Let $ V$ be a finite dimensional vector space (over some field) with dimension $ n$. Let $ PG(V)$ be its lattice of subspaces, also known as the projective geometry of $ V$. It is well-known that we can associate each element $ a\in PG(V)$ a unique integer $ \dim(a)$, namely, the dimension of the $ a$ as a subspace of $ V$. $ \dim$ can be seen as a function from $ PG(V)$ to $ \mathbb{Z}$. One property of $ \dim$ is that for every $ i$ between 0 and $ n$, there is an $ a\in PG(V)$ such that $ \dim(a)=i$. If we normalize $ \dim$ by dividing its values by $ n$, then we get a function $ d: PG(V)\to [0,1]$. As $ n$ (the dimension of $ V$) increases, the range of $ d$ begins to “fill up” $ [0,1]$. Of course, we know this is impossible as long as $ V$ is finite dimensional.

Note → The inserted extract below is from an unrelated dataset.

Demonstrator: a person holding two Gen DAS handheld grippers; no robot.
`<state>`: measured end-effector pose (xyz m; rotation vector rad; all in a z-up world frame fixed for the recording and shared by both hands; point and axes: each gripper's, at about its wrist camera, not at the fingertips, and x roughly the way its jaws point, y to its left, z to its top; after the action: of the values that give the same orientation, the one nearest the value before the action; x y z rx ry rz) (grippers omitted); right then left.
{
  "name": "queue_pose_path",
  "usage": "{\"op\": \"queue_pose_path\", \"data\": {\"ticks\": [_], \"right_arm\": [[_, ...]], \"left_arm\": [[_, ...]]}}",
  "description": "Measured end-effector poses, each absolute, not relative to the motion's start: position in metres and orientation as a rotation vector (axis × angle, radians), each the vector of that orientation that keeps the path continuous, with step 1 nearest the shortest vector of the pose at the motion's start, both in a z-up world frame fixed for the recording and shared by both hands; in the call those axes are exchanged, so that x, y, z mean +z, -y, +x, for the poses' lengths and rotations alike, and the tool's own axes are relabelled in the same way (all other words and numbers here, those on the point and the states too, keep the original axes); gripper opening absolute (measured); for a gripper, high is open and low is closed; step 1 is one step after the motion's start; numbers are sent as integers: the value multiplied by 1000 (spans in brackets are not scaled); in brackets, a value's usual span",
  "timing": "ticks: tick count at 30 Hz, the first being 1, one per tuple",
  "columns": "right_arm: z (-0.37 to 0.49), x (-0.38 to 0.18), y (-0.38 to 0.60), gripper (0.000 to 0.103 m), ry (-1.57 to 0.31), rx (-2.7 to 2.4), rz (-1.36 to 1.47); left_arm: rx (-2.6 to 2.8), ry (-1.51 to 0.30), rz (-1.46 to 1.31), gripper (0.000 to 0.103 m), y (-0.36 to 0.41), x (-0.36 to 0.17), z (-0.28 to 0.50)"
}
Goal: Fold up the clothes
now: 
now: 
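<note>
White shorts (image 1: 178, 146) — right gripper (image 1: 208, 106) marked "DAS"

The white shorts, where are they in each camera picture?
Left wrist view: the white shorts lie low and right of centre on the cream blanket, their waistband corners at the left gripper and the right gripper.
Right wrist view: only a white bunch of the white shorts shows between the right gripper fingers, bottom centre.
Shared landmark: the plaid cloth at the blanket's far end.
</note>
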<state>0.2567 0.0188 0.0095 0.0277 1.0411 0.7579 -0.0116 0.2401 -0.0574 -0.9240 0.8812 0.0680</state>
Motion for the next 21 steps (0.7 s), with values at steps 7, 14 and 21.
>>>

Question: is there a “geometry” on which a “dimension function” is defined so that it is onto the closed unit interval $ [0,1]$?

The answer is yes, and the geometry is the so-called “continuous geometry”. However, like projective geometries, it is really just a lattice (with some special conditions). A continuous geometry $ L$ is a generalization of a projective geometry so that a “continuous” dimension function $ d$ can be defined on $ L$ such that for every real number $ r\in [0,1]$ there is an $ a\in L$ such that $ d(a)=r$. Furthermore, $ d$ takes infinite independent joins to infinite sums:

$\displaystyle d(\bigvee_{i=1}^{\infty} a_i)=\sum_{i=1}^{\infty} d(a_i)$ whenever $\displaystyle a_{j+1}\wedge (\bigvee_{i=1}^{j} a_i)=0$ for $\displaystyle j\ge 1.$

Definition. A continuous geometry is a lattice $ L$ that is complemented, modular, meet continuous, and join continuous.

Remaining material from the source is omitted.